Fun or Sports Burnout – What’s in Store for Your Child this Summer?

 

 

Youth sports burnout is a growing issue in America today, as increasingly more kids play intense sports — and often with little, if any breaks.  While sports burnout isn’t a formal mental disorder, it is a serious condition loosely defined as the stress symptoms experienced directly from playing an intense sports schedule, or by playing sports over a long period of time without much time off from the sport.  The symptoms from sports burnout can include lack of personal motivation, anger and agitation, premature quitting of the sport, or even drug and alcohol use.

Many kids experience sports burnout over the summer when school is on break and kids play one (or more) sports at an intense level.  Some kids handle their sports schedule quite well and without issues relating to burnout, but many other kids don’t — and instead struggle trying to keep up with their team obligations and efforts to please parents.

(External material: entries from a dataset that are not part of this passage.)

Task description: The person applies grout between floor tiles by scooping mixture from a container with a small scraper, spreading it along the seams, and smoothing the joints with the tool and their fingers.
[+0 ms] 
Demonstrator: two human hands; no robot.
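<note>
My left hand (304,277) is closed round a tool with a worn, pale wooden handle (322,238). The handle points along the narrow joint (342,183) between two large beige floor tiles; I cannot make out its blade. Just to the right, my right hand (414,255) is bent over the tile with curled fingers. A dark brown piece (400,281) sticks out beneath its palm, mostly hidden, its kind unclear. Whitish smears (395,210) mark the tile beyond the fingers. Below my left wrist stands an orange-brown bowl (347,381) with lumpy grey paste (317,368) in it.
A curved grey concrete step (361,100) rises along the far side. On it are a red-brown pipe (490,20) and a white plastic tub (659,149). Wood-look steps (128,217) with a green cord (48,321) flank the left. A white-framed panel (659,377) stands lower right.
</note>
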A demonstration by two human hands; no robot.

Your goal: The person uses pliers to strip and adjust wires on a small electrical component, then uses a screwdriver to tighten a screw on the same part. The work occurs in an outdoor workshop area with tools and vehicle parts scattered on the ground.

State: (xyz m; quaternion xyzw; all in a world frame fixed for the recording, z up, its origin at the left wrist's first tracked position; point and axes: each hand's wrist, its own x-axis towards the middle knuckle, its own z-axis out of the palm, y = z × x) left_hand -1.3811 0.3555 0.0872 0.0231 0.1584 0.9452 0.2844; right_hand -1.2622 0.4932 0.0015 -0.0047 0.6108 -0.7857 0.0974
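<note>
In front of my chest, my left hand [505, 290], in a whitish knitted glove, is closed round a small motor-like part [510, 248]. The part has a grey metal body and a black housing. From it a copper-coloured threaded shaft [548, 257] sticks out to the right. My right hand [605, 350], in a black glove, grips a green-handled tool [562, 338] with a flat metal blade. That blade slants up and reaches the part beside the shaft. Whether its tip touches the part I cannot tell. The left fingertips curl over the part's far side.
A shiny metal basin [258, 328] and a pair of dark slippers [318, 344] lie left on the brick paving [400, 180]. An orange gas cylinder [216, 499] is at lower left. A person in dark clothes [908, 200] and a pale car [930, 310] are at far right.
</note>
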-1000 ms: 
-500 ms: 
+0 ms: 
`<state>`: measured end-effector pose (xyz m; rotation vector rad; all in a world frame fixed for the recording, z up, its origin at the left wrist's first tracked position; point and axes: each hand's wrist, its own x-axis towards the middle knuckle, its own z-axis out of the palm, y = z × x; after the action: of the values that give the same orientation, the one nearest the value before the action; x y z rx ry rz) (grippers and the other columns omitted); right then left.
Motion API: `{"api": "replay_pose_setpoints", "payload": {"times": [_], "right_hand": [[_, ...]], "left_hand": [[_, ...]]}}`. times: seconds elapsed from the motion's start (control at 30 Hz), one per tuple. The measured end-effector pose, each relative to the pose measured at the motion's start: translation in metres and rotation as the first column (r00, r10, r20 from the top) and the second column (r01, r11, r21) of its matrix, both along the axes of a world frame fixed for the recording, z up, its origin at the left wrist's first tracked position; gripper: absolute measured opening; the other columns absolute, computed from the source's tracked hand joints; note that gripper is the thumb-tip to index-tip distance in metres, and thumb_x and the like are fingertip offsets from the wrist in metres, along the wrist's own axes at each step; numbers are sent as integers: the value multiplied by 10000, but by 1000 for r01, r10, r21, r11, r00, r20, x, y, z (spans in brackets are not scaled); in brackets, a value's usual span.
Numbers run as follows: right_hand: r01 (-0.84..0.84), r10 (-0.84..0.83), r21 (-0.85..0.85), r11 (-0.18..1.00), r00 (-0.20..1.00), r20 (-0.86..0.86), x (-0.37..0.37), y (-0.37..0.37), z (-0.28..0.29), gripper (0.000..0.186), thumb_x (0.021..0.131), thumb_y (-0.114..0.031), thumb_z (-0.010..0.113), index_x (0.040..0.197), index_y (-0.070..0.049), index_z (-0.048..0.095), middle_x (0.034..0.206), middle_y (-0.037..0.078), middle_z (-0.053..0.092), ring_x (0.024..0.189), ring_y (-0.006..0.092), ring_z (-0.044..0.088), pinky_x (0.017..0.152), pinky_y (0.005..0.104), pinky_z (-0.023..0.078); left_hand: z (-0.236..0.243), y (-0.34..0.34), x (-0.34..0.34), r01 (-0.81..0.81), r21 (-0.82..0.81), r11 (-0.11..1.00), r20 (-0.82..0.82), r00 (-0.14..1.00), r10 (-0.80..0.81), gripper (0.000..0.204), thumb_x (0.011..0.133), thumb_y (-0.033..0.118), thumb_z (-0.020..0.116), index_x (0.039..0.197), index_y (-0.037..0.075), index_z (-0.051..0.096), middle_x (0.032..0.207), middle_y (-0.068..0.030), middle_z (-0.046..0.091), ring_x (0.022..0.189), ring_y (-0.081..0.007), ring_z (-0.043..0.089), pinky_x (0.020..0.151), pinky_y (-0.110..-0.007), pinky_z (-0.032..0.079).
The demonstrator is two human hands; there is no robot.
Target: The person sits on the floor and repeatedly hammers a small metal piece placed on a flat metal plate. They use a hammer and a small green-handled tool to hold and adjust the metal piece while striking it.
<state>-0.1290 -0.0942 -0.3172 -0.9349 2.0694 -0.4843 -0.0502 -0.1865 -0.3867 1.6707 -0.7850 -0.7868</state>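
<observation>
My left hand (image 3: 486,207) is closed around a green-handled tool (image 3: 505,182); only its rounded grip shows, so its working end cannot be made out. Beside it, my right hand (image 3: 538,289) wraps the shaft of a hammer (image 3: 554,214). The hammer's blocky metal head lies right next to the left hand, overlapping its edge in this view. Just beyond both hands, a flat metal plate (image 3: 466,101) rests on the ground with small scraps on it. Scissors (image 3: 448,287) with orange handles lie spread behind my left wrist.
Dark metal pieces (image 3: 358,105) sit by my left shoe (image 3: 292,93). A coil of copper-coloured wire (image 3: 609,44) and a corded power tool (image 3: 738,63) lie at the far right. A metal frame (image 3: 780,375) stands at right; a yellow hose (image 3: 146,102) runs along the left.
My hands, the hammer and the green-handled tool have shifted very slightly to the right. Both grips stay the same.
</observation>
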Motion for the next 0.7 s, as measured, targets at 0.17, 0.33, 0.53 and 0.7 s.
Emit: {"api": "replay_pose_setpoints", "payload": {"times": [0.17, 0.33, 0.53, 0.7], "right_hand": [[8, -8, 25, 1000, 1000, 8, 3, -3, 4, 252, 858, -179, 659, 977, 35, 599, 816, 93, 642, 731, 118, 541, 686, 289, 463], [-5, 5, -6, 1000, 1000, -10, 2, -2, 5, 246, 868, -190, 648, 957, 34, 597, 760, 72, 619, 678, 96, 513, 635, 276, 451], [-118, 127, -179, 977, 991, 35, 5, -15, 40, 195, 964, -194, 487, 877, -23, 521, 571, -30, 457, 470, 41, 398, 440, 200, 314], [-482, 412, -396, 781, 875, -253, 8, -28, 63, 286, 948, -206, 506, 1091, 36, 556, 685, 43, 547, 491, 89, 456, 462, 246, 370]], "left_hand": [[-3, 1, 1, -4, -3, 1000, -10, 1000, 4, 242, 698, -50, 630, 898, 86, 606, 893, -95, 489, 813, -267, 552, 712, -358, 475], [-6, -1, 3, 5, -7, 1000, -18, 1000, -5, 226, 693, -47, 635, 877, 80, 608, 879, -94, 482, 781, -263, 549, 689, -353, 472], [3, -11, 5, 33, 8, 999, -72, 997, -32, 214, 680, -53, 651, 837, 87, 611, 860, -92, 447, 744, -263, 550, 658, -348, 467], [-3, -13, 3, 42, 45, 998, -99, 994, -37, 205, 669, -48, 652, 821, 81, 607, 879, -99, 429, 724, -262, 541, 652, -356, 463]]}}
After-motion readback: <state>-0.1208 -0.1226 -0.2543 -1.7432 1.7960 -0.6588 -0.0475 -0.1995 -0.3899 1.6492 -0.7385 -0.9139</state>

While sports burnout is impossible to predict with 100% certainty, there are some key questions for parents to examine to help mitigate risks of sports burnout this summer:

  1. Do you have a summer sports schedule that already appears to be overwhelming, even before it has started?  Parent intuition is a powerful force when it comes to raising kids, and it can be used when looking at upcoming youth sport schedules to get a “gut feeling” whether it might be too much.  When you think about the sport requirements for your child this summer do you get the feeling your child will struggle with the commitments in front of him or her?
  2. Does your child’s summer sports schedule take away from other important life experiences and opportunities?  Will your child’s summer sport schedule dominate and take away from other important, and often fun, life experiences?  Will your child’s sports schedule prohibit other academic, social, community, and volunteer experiences?  Will there be any time left over for your child to hang out with friends, visit the zoo, go swimming with friends, or have fun at an amusement park?
  3. Is your child committed to two, or possibly even three different sports or sport teams this summer?  Do you already have concerns about how many sports your child will be committed to this summer?  Are you worried there will be scheduling conflicts, and that your child might experience a high level of stress trying to please all of the teams he or she is obligated to when it comes to practices and games?
  4. Has your child been involved in summer sports scheduling, or have you done it all yourself?  Have you talked to your child about this summer’s sport schedule, or did you make the schedule without his or her input?  Is your child expecting to spend his or her time this summer very differently than what you are expecting?
  5. Are your “vacations” this summer really just sports travel requirements?  Summer is a great time for family vacations, but some kids feel mislead when the vacation isn’t really a vacation at all, but instead simply a place where they will play sports rather than enjoying the beach.

Preventing sports burnout

Sports burnout is something families can avoid by paying close attention to their child’s interests, as well as working hard to create healthy, balanced schedules that allow for breaks and time off from sports.  More isn’t always better in life, and when it comes to performing at a high level countless studies have repeatedly shown that going too hard can lead to burnout, and taking mini-breaks can actually lead to better performances.  If you’re a sports parent be sure to keep an open communication with your child, as well as a balanced schedule that includes breaks from sports, and chances are if you do this you’ll have a very happy, healthy, and productive summer.